MySQL Update query - Will the 'where' condition respected on race condition and row locking? (php, PDO, MySQL, InnoDB)
The where condition will be respected during a race situation, but you must be careful how you check to see who won the race.
Consider the following demonstration of how this works and why you have to be careful.
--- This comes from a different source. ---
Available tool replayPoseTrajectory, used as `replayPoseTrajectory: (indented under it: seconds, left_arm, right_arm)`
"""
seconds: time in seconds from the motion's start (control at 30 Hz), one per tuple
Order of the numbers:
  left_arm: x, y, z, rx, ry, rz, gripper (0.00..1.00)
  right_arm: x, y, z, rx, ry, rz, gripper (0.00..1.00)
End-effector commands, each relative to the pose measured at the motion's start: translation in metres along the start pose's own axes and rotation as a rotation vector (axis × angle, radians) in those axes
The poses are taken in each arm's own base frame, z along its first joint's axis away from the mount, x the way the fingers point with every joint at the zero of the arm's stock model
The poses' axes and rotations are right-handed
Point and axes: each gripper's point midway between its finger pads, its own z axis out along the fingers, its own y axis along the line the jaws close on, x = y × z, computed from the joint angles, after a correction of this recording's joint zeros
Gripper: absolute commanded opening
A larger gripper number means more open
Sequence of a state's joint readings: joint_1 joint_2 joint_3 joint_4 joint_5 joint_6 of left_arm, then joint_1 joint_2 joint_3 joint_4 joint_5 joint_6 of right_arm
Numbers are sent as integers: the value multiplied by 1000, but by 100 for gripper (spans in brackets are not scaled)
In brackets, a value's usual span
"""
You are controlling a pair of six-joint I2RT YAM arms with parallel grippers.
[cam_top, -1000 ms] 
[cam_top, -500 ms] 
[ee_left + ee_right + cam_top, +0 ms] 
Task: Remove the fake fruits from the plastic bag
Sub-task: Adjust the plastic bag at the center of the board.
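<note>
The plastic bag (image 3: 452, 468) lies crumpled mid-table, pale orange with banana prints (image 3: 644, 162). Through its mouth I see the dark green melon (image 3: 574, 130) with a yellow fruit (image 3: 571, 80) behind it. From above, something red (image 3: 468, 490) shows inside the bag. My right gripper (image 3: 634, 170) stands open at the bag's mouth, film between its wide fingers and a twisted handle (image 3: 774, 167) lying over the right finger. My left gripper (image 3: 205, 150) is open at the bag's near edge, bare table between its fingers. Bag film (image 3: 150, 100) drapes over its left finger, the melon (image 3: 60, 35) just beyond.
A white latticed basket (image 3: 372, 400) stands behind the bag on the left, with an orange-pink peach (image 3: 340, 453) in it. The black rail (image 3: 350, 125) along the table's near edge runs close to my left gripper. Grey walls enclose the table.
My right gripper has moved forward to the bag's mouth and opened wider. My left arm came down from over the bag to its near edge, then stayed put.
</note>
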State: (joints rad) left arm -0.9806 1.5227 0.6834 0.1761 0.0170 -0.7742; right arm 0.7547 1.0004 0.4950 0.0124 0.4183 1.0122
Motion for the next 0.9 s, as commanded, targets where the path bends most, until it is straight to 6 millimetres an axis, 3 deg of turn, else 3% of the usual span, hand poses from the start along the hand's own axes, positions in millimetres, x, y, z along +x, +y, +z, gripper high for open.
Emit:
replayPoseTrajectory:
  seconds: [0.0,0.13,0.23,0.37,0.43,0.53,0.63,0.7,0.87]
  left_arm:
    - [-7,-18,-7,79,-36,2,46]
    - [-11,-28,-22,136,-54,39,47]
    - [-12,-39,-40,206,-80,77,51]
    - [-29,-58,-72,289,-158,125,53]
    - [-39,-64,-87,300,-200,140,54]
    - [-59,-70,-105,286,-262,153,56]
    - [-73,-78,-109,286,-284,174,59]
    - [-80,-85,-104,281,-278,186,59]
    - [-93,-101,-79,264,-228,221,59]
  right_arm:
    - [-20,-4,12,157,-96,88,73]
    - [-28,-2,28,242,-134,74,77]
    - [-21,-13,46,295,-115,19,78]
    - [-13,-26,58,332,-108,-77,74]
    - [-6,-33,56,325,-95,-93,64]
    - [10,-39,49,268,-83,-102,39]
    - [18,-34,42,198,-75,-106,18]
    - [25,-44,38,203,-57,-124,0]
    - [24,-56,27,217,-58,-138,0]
First, setup some minimal tables.
CREATE TABLE table1 (
`id` TINYINT UNSIGNED NOT NULL PRIMARY KEY,
`locked` TINYINT UNSIGNED NOT NULL,
`updated_by_connection_id` TINYINT UNSIGNED DEFAULT NULL
) ENGINE = InnoDB;
CREATE TABLE table2 (
`id` TINYINT UNSIGNED NOT NULL PRIMARY KEY
) ENGINE = InnoDB;
INSERT INTO table1
(`id`,`locked`)
VALUES
(1,0);
id
plays the role of id
in your table, updated_by_connection_id
acts like assignedPhone
, and locked
like reservationCompleted
.
Now lets start the race test. You should have 2 commandline/terminal windows open, connected to mysql and using the database where you have created these tables.
Connection 1
start transaction;
Connection 2
start transaction;
Connection 1
UPDATE table1
SET locked = 1,
updated_by_connection_id = 1
WHERE id = 1
AND locked = 0;
Query OK, 1 row affected (0.00 sec) Rows matched: 1 Changed: 1 Warnings: 0
Connection 2
UPDATE table1
SET locked = 1,
updated_by_connection_id = 2
WHERE id = 1
AND locked = 0;
Connection 2 is now waiting
Connection 1
SELECT * FROM table1 WHERE id = 1;
+----+--------+--------------------------+ | id | locked | updated_by_connection_id | +----+--------+--------------------------+ | 1 | 1 | 1 | +----+--------+--------------------------+
commit;
At this point, connection 2 is released to continue and outputs the following:
Connection 2
Query OK, 0 rows affected (23.25 sec) Rows matched: 0 Changed: 0 Warnings: 0
SELECT * FROM table1 WHERE id = 1;
+----+--------+--------------------------+ | id | locked | updated_by_connection_id | +----+--------+--------------------------+ | 1 | 1 | 1 | +----+--------+--------------------------+
commit;
Everything looks fine. We see that yes, the WHERE clause was respected in a race situation.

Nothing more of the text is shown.